Nickcoles Martinez, Assistant Director, Youth Initiatives, American Museum of Natural History
Nick is an Assistant Director in Youth Initiatives (YI) at the American Museum of Natural History (AMNH), a position he has held following multiple promotions since joining YI as a college intern over a decade ago. In his role, Nick is responsible for the strategic direction of youth programs impacting over 600 students annually. A hallmark of his tenure has been Nick’s commitment to equity and working to push and support museums to confront historical and current racism. As an African-American and a native New Yorker, Nick has spearheaded AMNH’s community engagement work, which has resulted in a dramatic increase in the number of Black and Hispanic students served and more progressive financial aid systems to support applicants. In program design, he’s situated youth at the center of their learning by launching a youth advisory council and leading a youth employment program for nearly ten years. Nick’s leadership in broadening representation in the museum sector is seen in his work outside of AMNH with his 2020 publication of, “Increasing Museum Capacities for Serving Non-White Audiences” in Curator: The Museum Journal.

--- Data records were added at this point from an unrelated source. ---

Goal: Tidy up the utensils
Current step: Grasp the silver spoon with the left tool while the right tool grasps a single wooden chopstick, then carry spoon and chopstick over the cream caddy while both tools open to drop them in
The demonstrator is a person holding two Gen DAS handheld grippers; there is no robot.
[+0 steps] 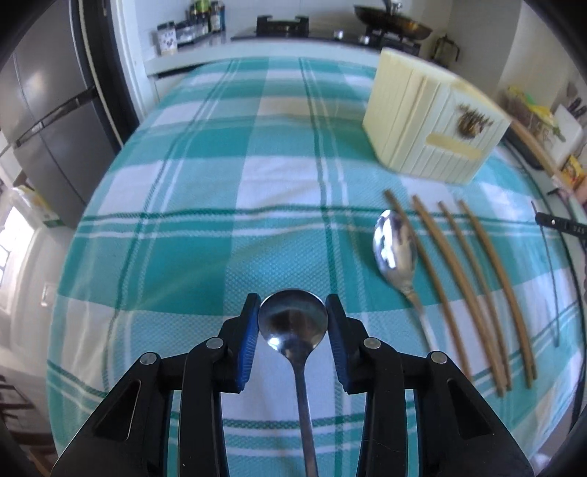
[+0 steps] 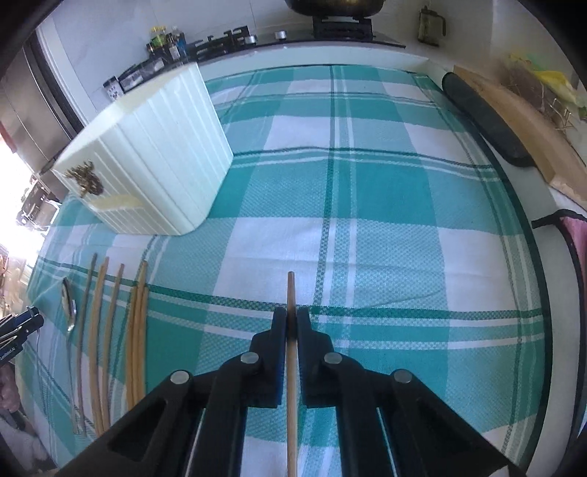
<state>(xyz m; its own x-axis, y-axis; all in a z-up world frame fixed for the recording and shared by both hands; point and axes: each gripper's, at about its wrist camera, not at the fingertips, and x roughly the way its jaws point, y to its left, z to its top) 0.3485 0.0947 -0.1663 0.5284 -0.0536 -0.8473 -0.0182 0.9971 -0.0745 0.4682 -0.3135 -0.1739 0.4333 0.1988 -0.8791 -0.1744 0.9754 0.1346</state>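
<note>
My left gripper has its blue pads against both sides of the bowl of a steel spoon, whose handle runs back toward me. A second steel spoon lies on the checked cloth to the right, beside several wooden chopsticks. A cream utensil holder box stands behind them. My right gripper is shut on a single wooden chopstick, its tip sticking forward. In the right wrist view the holder box is at the left, with chopsticks and the spoon in front of it.
A teal and white checked cloth covers the table. A fridge stands at the left. A counter with jars and a stove with a pan runs along the back. A dark roll and a wooden board lie along the right edge.
</note>
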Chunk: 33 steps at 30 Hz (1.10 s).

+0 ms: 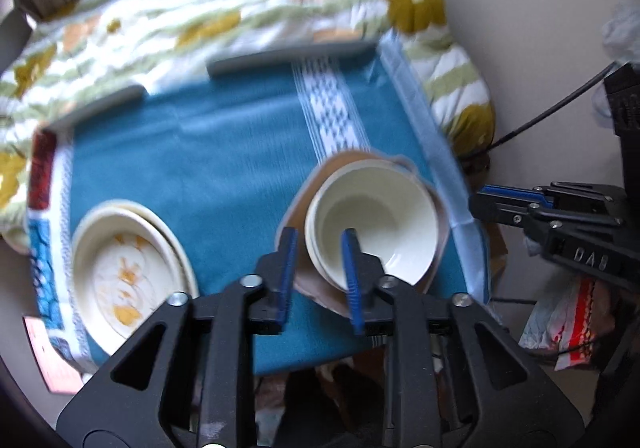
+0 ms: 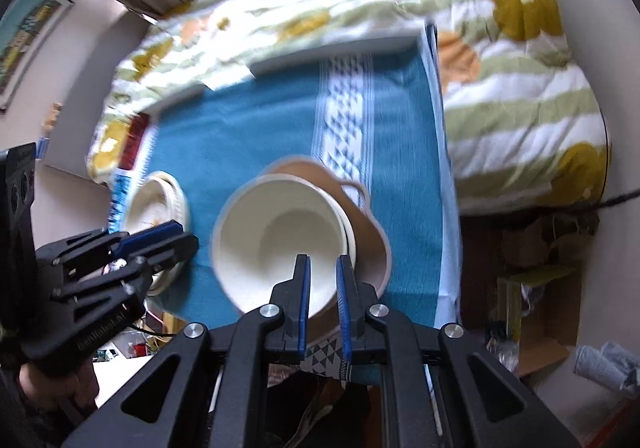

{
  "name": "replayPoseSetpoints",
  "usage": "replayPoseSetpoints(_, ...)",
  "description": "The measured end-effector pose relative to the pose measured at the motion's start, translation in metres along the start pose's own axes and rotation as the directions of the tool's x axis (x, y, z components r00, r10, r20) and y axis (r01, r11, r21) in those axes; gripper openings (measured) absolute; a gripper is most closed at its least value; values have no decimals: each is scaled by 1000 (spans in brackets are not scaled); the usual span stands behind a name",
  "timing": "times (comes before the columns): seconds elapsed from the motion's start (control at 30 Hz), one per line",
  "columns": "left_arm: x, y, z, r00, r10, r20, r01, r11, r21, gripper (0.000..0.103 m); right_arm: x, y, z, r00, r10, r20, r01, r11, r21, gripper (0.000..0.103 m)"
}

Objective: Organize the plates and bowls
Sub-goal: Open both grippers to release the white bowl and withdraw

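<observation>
The right gripper (image 1: 486, 196) body bears raised letters reading "DAB".

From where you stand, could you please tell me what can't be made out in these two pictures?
- How many cream bowls are nested: in both views only rims show beneath the top one.
- The brown dish under them: mostly covered by the bowls.
- The flowered plates: motion blur in the left view; in the right view the left gripper hides them.
- Whether the right gripper holds the bowl rim: its fingers' contact isn't clear.
</observation>
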<state>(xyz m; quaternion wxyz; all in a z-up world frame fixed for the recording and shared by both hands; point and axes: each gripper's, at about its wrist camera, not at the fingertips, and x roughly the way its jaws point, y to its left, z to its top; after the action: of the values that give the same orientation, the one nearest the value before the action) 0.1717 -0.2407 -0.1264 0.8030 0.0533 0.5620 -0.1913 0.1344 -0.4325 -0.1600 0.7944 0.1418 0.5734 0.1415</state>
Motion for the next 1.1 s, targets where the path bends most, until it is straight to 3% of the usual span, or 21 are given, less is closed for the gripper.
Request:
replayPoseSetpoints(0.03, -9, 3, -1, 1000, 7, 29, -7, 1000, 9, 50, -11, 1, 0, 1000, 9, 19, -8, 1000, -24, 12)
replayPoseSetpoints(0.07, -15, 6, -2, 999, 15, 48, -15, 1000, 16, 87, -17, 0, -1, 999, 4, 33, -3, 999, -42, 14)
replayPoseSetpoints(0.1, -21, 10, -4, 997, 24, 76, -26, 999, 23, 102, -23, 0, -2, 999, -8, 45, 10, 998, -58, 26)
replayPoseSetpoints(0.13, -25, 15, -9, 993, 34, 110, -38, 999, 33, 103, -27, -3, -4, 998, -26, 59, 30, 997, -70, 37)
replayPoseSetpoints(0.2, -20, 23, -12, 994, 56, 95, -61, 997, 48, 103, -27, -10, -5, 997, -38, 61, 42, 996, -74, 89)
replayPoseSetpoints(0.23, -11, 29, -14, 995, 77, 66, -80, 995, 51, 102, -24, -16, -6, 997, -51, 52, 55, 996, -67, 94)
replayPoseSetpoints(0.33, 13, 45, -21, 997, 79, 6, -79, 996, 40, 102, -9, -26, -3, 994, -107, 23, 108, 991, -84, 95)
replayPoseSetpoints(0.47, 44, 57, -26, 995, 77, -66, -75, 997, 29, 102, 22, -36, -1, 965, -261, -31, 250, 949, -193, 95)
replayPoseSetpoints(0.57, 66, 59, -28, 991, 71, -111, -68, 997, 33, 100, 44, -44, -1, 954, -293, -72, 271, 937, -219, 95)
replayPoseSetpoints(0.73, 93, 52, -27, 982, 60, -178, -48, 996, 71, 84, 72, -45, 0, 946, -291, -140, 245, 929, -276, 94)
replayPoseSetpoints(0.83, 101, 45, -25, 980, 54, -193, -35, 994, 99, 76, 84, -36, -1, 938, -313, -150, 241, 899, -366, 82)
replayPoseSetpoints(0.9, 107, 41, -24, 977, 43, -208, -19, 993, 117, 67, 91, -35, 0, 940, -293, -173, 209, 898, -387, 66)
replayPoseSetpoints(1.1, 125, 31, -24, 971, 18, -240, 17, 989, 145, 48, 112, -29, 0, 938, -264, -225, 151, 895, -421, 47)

Outside of his work at the AMNH, he currently serves on the Board of Directors of the Museum Association of New York where he is the Chair of the Governance and Nominating Committee. He is also an Adjunct Professor at St. John’s University and Co-Curating an exhibition in collaboration with the Harlem Gallery of Science.
Recognition for the Advancement of Diversity, Equity, Accessibility, and Inclusion
With the acknowledgment that diversity, equity, accessibility, and inclusion (DEAI) work is necessarily ongoing and iterative, this recognition highlights important and noteworthy work that is driving impact and making a difference both internally through museum workplace culture, programs, and policies and externally through engagement with museum audiences and communities. Multiple individuals, programs/initiatives, and organizations may be recognized in a given year.
Recognition for an Individual:
Brooke Minto, Executive Director, Black Trustee Alliance, New York, NY
Brooke Minto has twenty years of experience working for museums and interdisciplinary arts organizations in the United States and abroad. As the inaugural executive director of the Black Trustee Alliance for Art Museums (BTA), she launched the grant-funded pilot program which has grown into a robust nonprofit membership organization equipping Black trustees with the resources to bring meaningful and lasting change to their institutions. In her two years with BTA, Brooke established the alliance’s research agenda, its research and data fellowship program, and guided its first data-driven publication. She also had oversight of the first three editions of BTA’s annual convening for its national membership.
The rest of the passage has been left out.